Since it was late summer when I first found them, I was seeing a LOT of green oak galls – without any holes in the galls to indicate that the wasp had vacated. However I did find some that were probably from a previous season or earlier in that season – which DID have the hole, so those were the ones I collected. I’m not sure if “old” galls are better or worse than ones recently vacated.  (So many questions! If you know any of the answers, please reply in the comments below!) 

Brown oak galls with the hole in them

Brown oak galls with the hole in them

A few weeks later I returned to the park and collected even more – (almost) all again with the hole in it (as above).
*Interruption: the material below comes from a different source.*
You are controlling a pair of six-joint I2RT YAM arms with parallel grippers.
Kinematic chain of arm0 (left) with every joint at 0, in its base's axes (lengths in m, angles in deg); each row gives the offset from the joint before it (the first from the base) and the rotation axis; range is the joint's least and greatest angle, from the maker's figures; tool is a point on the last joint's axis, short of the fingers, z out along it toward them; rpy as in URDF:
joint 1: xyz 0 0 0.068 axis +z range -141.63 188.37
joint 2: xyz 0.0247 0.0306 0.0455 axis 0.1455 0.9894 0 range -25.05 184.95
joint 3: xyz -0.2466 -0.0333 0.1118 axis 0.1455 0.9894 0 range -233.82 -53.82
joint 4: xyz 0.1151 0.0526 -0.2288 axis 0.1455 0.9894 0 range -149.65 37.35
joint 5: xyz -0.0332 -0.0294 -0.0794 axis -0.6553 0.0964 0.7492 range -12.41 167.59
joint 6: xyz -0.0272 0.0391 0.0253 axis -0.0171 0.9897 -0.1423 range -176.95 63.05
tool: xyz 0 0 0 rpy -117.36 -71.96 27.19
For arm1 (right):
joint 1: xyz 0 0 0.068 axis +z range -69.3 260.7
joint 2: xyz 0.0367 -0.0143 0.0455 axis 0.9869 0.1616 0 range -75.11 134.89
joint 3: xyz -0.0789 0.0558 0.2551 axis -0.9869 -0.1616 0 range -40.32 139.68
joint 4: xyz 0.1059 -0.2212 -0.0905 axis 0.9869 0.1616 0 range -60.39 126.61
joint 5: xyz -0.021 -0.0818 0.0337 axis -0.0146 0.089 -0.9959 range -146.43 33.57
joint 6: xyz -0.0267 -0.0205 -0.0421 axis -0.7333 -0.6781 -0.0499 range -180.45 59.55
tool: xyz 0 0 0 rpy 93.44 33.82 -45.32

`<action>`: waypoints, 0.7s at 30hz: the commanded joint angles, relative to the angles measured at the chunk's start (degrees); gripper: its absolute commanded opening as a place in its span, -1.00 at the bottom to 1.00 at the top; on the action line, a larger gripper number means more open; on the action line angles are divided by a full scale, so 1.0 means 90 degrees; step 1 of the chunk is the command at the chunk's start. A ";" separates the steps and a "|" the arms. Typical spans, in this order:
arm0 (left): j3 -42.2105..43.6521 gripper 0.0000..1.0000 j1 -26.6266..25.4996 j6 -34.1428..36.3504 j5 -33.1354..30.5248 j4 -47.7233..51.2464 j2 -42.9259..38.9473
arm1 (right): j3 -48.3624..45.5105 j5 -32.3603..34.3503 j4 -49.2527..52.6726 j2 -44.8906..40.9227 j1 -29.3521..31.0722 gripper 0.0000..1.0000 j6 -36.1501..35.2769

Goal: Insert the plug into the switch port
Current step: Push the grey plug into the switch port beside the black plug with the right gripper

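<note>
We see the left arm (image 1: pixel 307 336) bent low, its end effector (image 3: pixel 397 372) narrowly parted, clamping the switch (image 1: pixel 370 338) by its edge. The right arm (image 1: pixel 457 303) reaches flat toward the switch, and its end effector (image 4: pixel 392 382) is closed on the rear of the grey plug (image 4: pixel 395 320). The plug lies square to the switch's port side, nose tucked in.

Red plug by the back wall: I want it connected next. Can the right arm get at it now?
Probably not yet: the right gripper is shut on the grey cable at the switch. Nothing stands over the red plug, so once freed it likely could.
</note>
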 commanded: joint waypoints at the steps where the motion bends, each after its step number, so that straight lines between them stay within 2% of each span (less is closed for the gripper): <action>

Apparently I’m not the only person on the hunt for oak trees in Calgary, this reddit thread has a few answers (and some of them even have potential!) In the meantime though, I’m carrying a small ziplock bag in my purse…  Not only do I want to find the tree- but one with branches low enough to collect the galls from – super tall established trees trimmed to provide a nice shade canopy won’t help much at all!

I also visited a second park with young oaks, but it had almost no galls – I suspect this location sprays for pests, and thus no wasps were there to create the galls.

Oak galls to hopefully use for natural dyeing

Oak galls to hopefully use for natural dyeing

Even though we’d already had snow, some of the galls were still ‘soft’ and didn’t have the tell-tale hole, so I ziplock sealed the baggie, and then when I got home tossed the baggie in my freezer… to kill off any wasps still inside the gall.

Oak galls as a mordant

I visited Griffin Dyeworks which has a pretty great run down about different products they carry – but also alternatives which were way more interesting to me. For Tannic Acid, they describe it can be used as a pre-dye additive or as a final rinse; results will be different for both. They indicated it will add brilliancy and fastness to some dye colours, and “enhances reds with tin”.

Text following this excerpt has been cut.